Fourth, massive reforms are needed to get the markets right for staple cereals. This is a policy issue since it is related to the National Food Security Act (NFSA) of 2013 and involves public procurement, stocking and distribution at a large scale.

Conditional cash transfers

NFSA basically provides 5kg of cereals per capita per month at highly subsidized rates to two-thirds of the population. It relies on the public distribution system (PDS) to perform this task.

The biggest challenge facing NFSA is stopping the big leakage of food from the existing distribution system, even when the food is released from government stocks. At the national level, as much as 40% of earmarked food never gets to the intended beneficiaries because of inefficiencies and corruption. The rate varies at the state level, from a high of 71% in Bihar to almost zero in Tamil Nadu and Chhattisgarh.

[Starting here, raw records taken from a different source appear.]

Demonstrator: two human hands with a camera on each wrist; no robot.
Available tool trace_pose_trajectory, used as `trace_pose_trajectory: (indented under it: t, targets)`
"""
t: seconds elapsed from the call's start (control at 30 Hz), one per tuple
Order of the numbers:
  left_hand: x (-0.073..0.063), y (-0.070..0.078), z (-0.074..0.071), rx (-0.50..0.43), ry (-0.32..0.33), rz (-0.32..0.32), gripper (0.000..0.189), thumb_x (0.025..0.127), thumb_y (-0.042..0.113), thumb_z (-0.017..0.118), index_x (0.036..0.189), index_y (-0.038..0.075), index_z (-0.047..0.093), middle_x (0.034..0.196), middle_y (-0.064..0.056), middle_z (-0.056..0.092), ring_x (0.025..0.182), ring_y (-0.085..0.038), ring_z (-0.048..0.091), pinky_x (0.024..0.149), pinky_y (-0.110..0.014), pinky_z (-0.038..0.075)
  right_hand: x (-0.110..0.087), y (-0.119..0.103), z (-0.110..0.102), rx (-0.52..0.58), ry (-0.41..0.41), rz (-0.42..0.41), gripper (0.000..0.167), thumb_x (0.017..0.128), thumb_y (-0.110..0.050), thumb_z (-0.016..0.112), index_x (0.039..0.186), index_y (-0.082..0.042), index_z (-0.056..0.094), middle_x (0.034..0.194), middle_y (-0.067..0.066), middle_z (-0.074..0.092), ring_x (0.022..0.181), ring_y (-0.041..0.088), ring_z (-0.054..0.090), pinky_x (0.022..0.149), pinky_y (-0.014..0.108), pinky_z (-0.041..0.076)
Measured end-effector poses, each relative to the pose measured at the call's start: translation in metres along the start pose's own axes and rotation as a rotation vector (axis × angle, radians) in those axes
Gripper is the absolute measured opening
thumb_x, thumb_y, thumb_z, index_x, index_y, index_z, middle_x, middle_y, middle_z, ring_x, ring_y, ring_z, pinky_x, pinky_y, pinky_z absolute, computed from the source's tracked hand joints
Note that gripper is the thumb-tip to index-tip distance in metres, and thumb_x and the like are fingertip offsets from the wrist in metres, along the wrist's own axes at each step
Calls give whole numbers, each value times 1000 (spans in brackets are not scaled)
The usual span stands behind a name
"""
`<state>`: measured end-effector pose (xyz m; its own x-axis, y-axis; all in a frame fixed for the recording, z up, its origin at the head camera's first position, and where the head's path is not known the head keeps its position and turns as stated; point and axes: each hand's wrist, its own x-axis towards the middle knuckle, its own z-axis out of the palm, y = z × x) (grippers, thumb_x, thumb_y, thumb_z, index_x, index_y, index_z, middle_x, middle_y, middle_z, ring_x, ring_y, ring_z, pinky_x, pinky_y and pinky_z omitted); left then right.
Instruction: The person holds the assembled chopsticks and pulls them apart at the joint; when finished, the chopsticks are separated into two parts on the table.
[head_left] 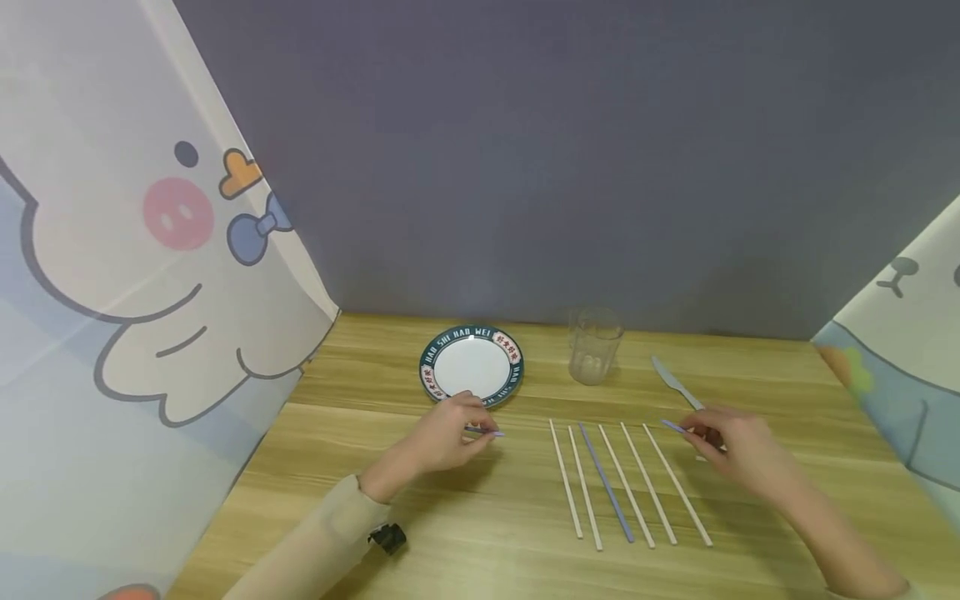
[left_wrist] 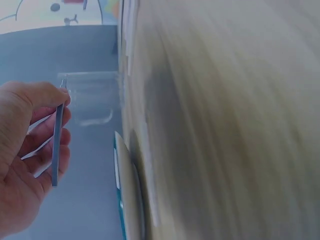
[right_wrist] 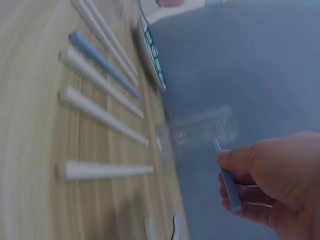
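My left hand pinches a blue-purple chopstick between thumb and fingers, just above the table by the plate's near edge. On the right, my right hand pinches another blue-purple chopstick, held off the table near the knife. Between the hands lies a spaced row of chopsticks: several white ones and one blue-purple one. In the left wrist view, a pale stick lies beside the plate.
A plate with a green patterned rim stands behind my left hand. Right of it is a clear glass mug. A knife points away from my right hand. A grey wall closes off the table's back, with cartoon-printed panels at both sides.
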<state>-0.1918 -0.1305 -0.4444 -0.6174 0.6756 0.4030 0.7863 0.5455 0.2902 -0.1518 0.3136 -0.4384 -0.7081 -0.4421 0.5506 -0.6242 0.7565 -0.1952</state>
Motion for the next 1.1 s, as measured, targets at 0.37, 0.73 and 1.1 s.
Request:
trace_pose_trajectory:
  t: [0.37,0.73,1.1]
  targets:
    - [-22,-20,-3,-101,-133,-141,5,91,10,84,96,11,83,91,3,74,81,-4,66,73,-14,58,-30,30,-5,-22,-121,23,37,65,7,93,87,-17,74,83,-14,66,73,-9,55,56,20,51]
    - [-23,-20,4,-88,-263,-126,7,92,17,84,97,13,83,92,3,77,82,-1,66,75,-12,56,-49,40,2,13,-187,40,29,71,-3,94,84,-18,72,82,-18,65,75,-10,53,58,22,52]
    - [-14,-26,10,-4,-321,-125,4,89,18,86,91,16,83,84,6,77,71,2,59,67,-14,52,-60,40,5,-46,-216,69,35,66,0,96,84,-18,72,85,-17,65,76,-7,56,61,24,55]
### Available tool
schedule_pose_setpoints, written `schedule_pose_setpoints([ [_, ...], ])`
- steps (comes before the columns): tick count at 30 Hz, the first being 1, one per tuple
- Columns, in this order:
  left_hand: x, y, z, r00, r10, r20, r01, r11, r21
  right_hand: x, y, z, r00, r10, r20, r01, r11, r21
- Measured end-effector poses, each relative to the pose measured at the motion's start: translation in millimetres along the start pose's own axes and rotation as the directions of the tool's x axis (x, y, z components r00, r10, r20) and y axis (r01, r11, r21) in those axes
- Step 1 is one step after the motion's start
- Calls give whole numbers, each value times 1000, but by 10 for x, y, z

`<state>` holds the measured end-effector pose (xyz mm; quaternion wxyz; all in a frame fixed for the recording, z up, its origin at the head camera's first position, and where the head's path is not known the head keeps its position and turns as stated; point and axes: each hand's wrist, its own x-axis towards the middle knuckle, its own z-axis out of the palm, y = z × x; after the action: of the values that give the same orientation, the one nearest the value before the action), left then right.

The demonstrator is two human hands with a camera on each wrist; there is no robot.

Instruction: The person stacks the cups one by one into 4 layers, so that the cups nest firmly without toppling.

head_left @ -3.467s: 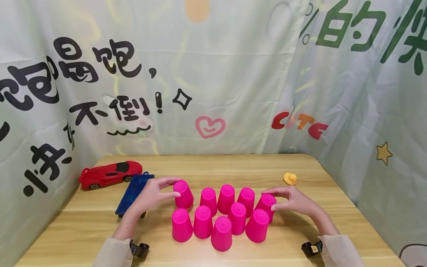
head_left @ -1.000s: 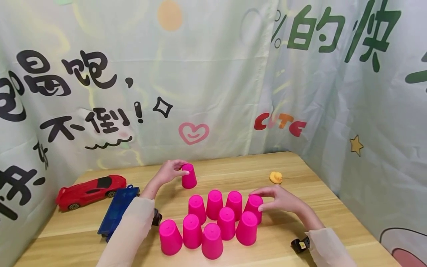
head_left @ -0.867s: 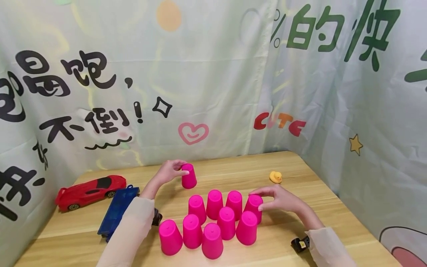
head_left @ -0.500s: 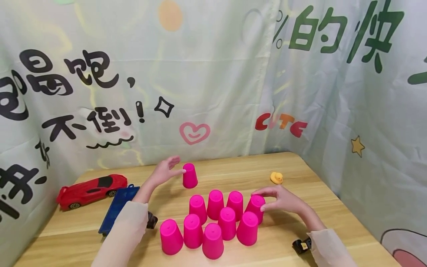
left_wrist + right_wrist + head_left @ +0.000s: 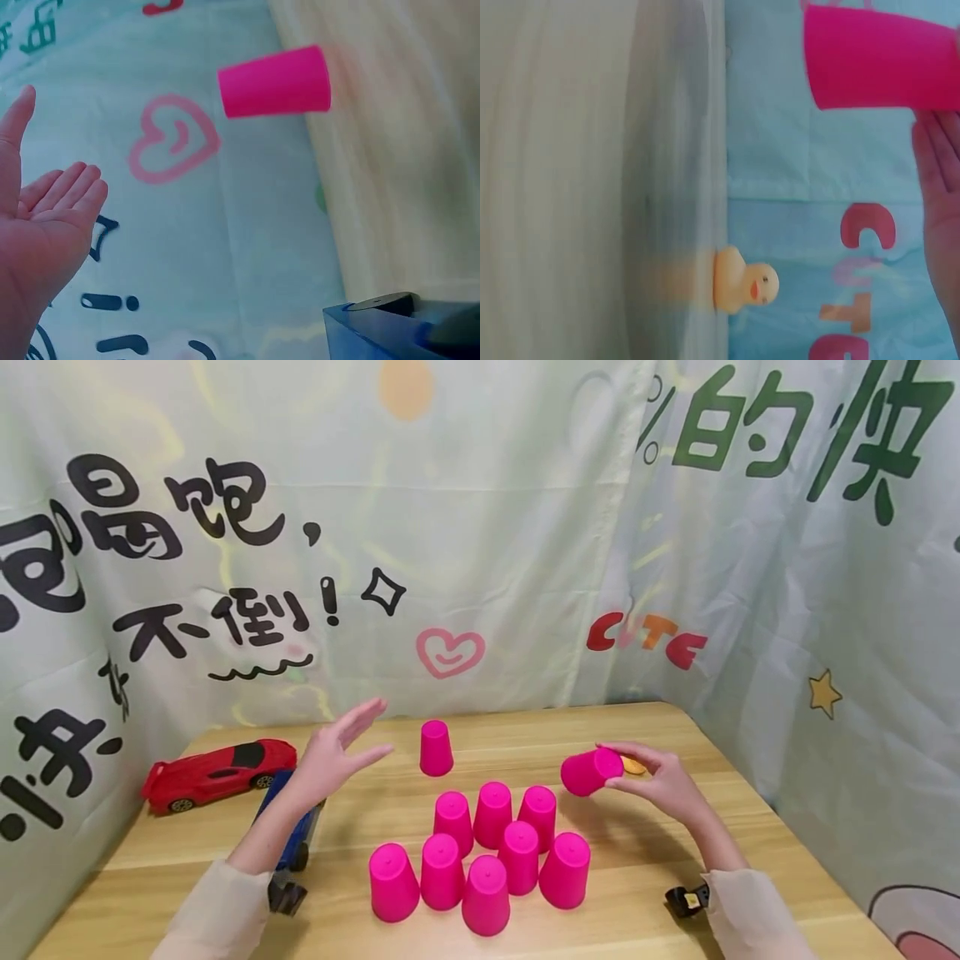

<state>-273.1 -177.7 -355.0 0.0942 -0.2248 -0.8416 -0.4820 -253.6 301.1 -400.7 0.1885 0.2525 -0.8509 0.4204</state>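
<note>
One held cup (image 5: 589,772), duck (image 5: 634,766) part-hidden

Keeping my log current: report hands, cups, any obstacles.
Left hand empty. Right hand holds one pink cup aloft, tilted. Lone cup stands at back, eight cups nearer. Yellow duck beyond right hand, possibly in the way.

Bright head view with soft shadows on the tabletop (image 5: 600,935), 2 wrist views dimmer and hazier
</note>
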Motion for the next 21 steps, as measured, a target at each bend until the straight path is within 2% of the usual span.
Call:
schedule_pose_setpoints([
  [4,-283,87,32,999,21,28,-22,999,41,130,14,132,993,-60,-99,60,998,-2],
  [7,-481,112,67,998,19,58,-23,998,63,255,-24,236,988,-103,-115,109,993,45],
  [10,-651,87,107,995,15,94,-23,996,83,386,-164,324,986,-133,-104,143,985,100],
  [15,-868,4,170,985,-20,172,0,994,114,586,-395,463,992,-99,-73,110,979,174],
  [21,-1021,-50,215,958,-85,275,56,992,110,777,-440,644,998,-61,25,58,993,105],
])
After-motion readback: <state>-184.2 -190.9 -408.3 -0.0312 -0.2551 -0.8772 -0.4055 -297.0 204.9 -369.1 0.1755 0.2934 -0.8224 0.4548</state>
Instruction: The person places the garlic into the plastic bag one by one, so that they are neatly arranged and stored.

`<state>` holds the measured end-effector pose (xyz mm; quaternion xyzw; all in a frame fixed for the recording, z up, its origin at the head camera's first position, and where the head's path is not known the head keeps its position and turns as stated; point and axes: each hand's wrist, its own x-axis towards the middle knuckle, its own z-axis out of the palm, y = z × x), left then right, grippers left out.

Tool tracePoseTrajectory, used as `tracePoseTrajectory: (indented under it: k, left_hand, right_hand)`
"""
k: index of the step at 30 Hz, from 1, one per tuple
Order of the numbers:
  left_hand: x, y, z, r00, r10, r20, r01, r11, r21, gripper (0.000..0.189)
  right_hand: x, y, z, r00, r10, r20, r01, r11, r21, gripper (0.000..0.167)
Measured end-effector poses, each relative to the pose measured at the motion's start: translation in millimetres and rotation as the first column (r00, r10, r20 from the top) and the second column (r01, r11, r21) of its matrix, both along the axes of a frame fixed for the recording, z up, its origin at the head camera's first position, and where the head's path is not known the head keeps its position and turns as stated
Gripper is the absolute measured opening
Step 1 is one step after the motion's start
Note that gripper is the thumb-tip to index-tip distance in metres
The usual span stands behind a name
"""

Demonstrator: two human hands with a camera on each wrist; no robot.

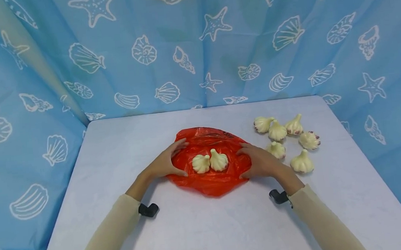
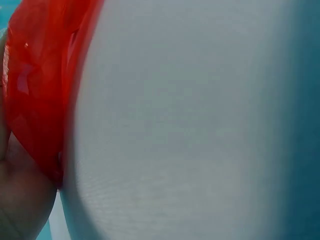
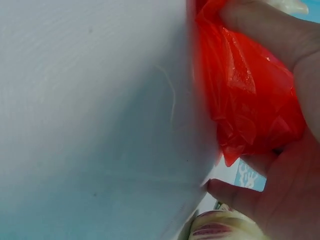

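Note:
A red plastic bag point(image 1: 217, 187) lies crumpled on the white table, with two garlic bulbs point(image 1: 219, 160) side by side on its middle. At the bag's left side, my left hand point(image 1: 163, 162) curves its fingers and thumb round the edge. Opposite it, my right hand point(image 1: 260, 160) grips the right side of the bag. Close up in the right wrist view, the thumb point(image 3: 272, 27) lies on the red plastic, which bunches between it and the fingers. Red plastic also rests against the palm in the left wrist view; most of those fingers are hidden there.
Several more garlic bulbs point(image 1: 302, 162) lie on the table to the right of the bag, the nearest just beyond my right hand. The white table point(image 1: 123, 133) ends at a blue curtain point(image 1: 186, 36) with white shell prints, at the back and sides.

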<state>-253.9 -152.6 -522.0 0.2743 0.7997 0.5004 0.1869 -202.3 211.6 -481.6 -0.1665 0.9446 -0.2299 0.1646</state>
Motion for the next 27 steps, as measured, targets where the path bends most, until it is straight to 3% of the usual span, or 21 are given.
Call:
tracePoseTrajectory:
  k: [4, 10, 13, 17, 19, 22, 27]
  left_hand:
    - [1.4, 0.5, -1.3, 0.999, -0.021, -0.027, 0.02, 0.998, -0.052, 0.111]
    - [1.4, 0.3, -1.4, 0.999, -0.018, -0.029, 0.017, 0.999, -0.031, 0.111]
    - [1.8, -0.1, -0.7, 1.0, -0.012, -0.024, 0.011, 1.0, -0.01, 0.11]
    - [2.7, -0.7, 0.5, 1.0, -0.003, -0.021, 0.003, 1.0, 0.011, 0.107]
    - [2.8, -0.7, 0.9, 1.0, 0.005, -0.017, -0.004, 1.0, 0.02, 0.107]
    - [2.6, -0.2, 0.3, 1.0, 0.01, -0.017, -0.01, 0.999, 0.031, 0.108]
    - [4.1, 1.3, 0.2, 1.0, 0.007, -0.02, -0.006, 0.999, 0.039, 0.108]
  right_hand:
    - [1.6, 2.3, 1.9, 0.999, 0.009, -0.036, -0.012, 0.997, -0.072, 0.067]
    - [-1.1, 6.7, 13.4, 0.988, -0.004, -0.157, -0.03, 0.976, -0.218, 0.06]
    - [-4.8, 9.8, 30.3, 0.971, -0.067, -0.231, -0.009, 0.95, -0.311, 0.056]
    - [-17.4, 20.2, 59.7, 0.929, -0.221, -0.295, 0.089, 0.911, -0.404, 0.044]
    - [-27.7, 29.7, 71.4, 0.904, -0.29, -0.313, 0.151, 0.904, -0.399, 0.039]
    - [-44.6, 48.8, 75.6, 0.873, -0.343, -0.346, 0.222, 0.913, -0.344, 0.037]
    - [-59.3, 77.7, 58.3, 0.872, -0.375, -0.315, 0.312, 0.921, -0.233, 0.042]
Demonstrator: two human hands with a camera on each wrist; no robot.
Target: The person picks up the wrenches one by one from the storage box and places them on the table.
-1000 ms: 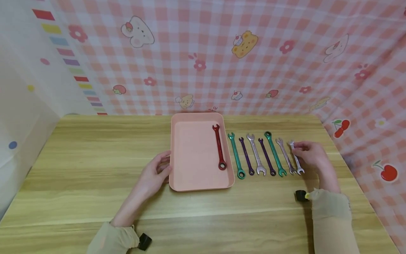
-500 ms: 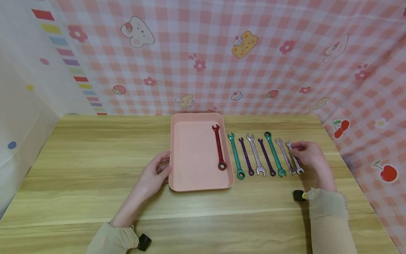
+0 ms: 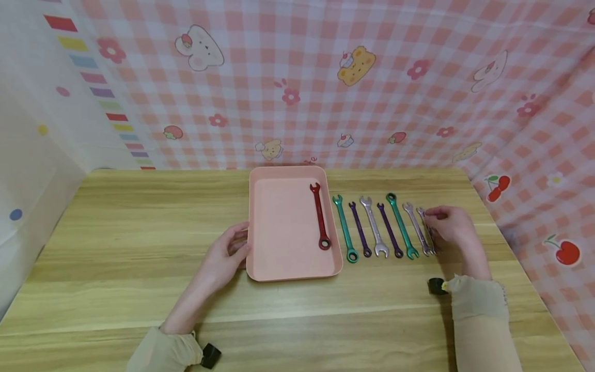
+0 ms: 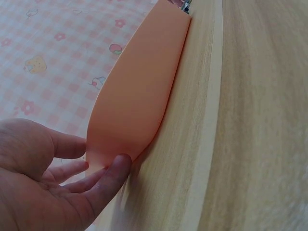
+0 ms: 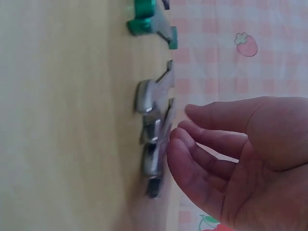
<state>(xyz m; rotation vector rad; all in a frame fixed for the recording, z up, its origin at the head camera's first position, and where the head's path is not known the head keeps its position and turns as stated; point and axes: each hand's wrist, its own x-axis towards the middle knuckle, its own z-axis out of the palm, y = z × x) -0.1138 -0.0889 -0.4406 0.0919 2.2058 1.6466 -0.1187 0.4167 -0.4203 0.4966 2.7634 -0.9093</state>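
Note:
In the head view, my left hand touches the left wall of the pink tray; its thumb lies against the outer wall in the left wrist view. A red combination wrench lies inside the tray along its right side. My right hand is at the rightmost silver wrench, fingertips at its upper part and partly covering it. That wrench lies close beside another silver wrench. In the right wrist view, the fingers are bent loosely, with thumb and fingertips apart.
Left of the silver pair lie a green wrench, a purple wrench, a larger silver wrench, another purple wrench and another green wrench, in a row beside the tray. A checked cloth hangs behind the wooden table.
My right hand has shifted slightly left, and the rightmost silver wrench has moved left with it, closer to its neighbour. The left hand and the tray stay in place.

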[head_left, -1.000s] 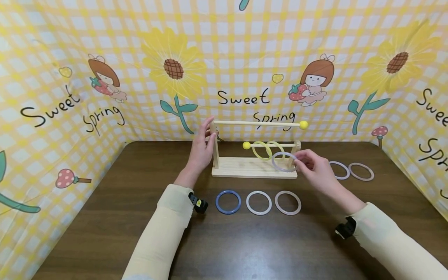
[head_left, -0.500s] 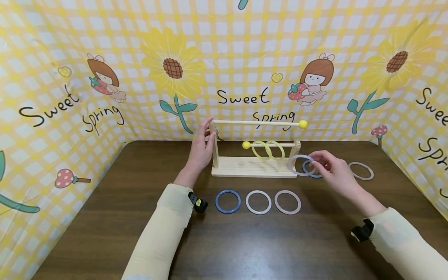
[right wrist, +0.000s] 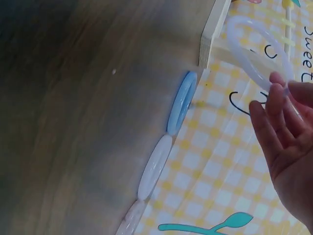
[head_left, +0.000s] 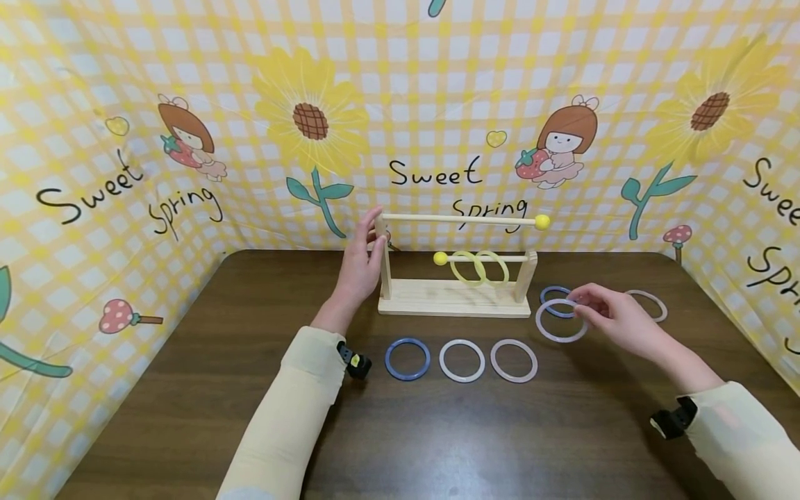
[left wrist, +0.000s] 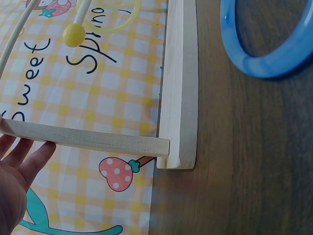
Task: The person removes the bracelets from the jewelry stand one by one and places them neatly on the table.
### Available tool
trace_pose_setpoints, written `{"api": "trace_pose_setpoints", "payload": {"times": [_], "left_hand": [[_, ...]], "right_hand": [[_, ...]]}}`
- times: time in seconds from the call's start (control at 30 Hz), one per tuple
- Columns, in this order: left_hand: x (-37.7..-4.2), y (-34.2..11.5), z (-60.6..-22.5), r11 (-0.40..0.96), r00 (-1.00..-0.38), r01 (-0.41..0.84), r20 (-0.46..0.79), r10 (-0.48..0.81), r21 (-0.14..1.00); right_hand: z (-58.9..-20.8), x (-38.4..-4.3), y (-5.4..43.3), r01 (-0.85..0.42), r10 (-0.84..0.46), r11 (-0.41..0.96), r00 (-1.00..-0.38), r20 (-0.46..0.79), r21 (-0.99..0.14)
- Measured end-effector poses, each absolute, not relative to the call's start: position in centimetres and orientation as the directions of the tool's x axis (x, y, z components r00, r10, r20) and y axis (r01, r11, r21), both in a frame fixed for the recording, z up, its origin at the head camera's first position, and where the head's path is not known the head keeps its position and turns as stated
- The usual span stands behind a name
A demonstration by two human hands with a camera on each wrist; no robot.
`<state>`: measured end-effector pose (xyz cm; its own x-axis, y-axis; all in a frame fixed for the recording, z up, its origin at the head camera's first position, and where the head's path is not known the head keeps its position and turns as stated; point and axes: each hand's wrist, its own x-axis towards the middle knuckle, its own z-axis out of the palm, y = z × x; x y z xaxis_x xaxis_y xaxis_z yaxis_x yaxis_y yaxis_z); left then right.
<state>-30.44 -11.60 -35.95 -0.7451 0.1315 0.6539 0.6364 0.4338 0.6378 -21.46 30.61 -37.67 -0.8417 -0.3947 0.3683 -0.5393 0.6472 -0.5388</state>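
My right hand [head_left: 615, 319] pinches a pale lavender ring [head_left: 540, 330] between thumb and fingers, held above the table right of the wooden peg stand [head_left: 453, 305]. In the right wrist view the same ring [right wrist: 232, 36] rises from my fingertips. Fairly straight fingers of my left hand [head_left: 357, 267] touch the stand's tall left upright [head_left: 385, 267]. The left wrist view has those fingertips [left wrist: 46, 149] against its outer side; the thumb is not clear there. Two yellow rings [head_left: 455, 271] hang on the lower peg, and the upper peg [head_left: 462, 219] carries none.
In front of the stand lie a blue ring [head_left: 388, 360], a white ring [head_left: 443, 362] and a pale pinkish ring [head_left: 494, 362]. Behind my right hand are another blue ring [head_left: 544, 298] and a pale ring [head_left: 659, 306]. A checked cloth [head_left: 437, 104] backs the brown table [head_left: 250, 292].
My right hand has moved right and toward me, carrying the lavender ring from in front of the lower peg to beside the stand. The left hand stays on the upright.
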Motion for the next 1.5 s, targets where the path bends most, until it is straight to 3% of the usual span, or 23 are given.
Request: {"api": "trace_pose_setpoints", "payload": {"times": [0.43, 0.67, 0.93, 1.5], "left_hand": [[-30.4, -11.6, -36.0, 0.427, -0.748, 0.634, 0.650, 0.131, 0.645], [-30.4, -11.6, -36.0, 0.427, -0.748, 0.634, 0.651, 0.127, 0.645], [-30.5, -11.6, -36.1, 0.437, -0.750, 0.630, 0.650, 0.127, 0.642], [-30.3, -11.6, -36.0, 0.438, -0.743, 0.637, 0.657, 0.128, 0.635]], "right_hand": [[-38.6, -21.9, 32.1, -0.502, -0.507, 0.586, -0.839, 0.195, -0.636], [-39.5, -22.8, 32.7, -0.508, -0.549, 0.554, -0.818, 0.169, -0.659], [-39.9, -23.1, 32.6, -0.446, -0.550, 0.635, -0.835, 0.037, -0.631], [-40.5, -23.2, 32.1, -0.543, -0.596, 0.667, -0.800, 0.071, -0.510]]}}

So the big question remains: how can one achieve economic access to food more efficiently? The answer is simple: rather than state agencies physically distributing grain, India should adopt a policy of conditional cash transfers based on the Aadhaar unique identity scheme. Because this method would require fingerprints of all those drawing benefits from the government and would deposit the cash directly in their accounts, the leakages could be dramatically reduced.

Brazil, Mexico, the Philippines and even Pakistan have all adopted conditional cash transfers, while India is stuck with its inefficient and costly system. It is not too late to change. India could introduce cash transfers to at least 51 cities with populations greater than one million and then extend the system to farmers, giving an option to deficit states to receive payment in cash or physical quantities.

The government would need to keep critical reserves of only 15–20 million tonnes against any possible drought—much less than the 80 million tonnes it had on hand in July 2012—which would help reduce and stabilize prices of staples in the open market. Moving to cash transfers would allow the natural process of diversification towards high-value products, augment farmers’ incomes, and allow consumers to eat more nutritious food, a win-win situation for the government and consumers.

India is too large a country to have just one model. It must innovate and bring efficiency to public expenditures if it is to alleviate poverty and extend true food security to its people.

Ashok Gulati is chair professor for agriculture at the Indian Council for Research on International Economic Relations.

This is adapted from a chapter in the upcoming book Getting India Back on Track edited by Bibek Debroy, Ashley J. Tellis and Reece Trevor. It will be published in June by the Carnegie Endowment for International Peace and Random House India.